Count how many lines in the data hold the word "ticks", and give that number alone.
----------
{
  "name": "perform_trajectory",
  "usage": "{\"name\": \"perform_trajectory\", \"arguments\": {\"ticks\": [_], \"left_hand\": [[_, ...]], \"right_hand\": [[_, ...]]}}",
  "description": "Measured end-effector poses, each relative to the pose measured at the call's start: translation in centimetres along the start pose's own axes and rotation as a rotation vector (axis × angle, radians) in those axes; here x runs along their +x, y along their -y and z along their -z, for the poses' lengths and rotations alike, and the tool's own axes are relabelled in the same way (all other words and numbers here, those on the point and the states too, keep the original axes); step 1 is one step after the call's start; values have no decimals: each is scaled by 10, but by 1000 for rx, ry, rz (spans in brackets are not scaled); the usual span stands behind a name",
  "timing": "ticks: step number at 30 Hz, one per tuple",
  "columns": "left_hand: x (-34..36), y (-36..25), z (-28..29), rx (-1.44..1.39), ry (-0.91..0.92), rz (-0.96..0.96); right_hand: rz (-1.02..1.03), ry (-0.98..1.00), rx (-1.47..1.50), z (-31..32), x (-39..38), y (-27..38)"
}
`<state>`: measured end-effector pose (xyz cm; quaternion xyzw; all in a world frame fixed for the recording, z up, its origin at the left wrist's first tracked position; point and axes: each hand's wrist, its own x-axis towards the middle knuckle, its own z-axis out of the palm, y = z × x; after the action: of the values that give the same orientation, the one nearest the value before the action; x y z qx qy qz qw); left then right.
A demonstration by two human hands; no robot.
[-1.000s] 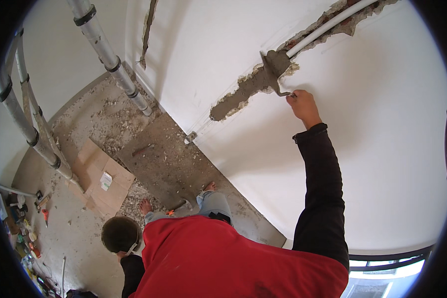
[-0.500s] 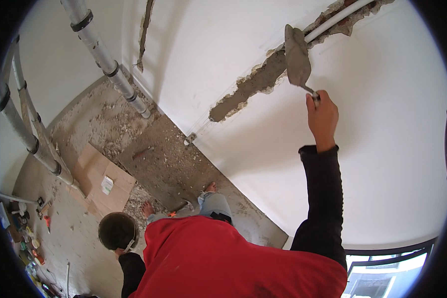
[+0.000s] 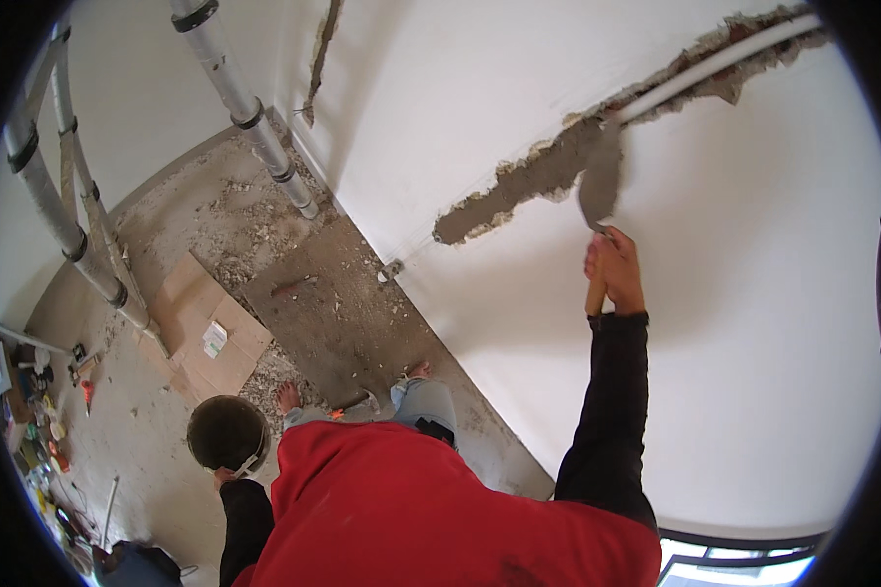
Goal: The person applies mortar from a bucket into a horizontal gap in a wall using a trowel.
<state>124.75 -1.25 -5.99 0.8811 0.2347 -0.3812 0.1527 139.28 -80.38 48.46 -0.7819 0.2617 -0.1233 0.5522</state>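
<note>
My right hand (image 3: 616, 270) is closed around the wooden handle of a trowel (image 3: 602, 186) and holds it up against the white wall. The trowel's grey, mortar-coloured blade points upward, its tip at the ragged groove where the white pipe (image 3: 719, 63) comes out of the filling. Grey mortar (image 3: 543, 176) fills the lower left stretch of that groove, and the pipe lies bare in the upper right stretch. Down at the left, my left hand (image 3: 224, 476) grips a dark bucket (image 3: 227, 399) at its rim or handle; which one I cannot tell. The bucket's inside is dark.
A ladder (image 3: 255, 127) with tubular legs stands at the left. Rubble, flattened cardboard (image 3: 206, 333) and a hammer (image 3: 357, 405) lie on the floor near my bare feet. Several tools and containers (image 3: 44, 430) line the far left. A window (image 3: 734, 563) is at lower right.
My right hand has drawn lower with the trowel, and the blade has slid down from across the groove to its lower edge. The view has shifted slightly; my left hand still holds the bucket.
</note>
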Motion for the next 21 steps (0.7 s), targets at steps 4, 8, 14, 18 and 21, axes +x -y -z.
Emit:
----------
§ **OUTPUT**: 2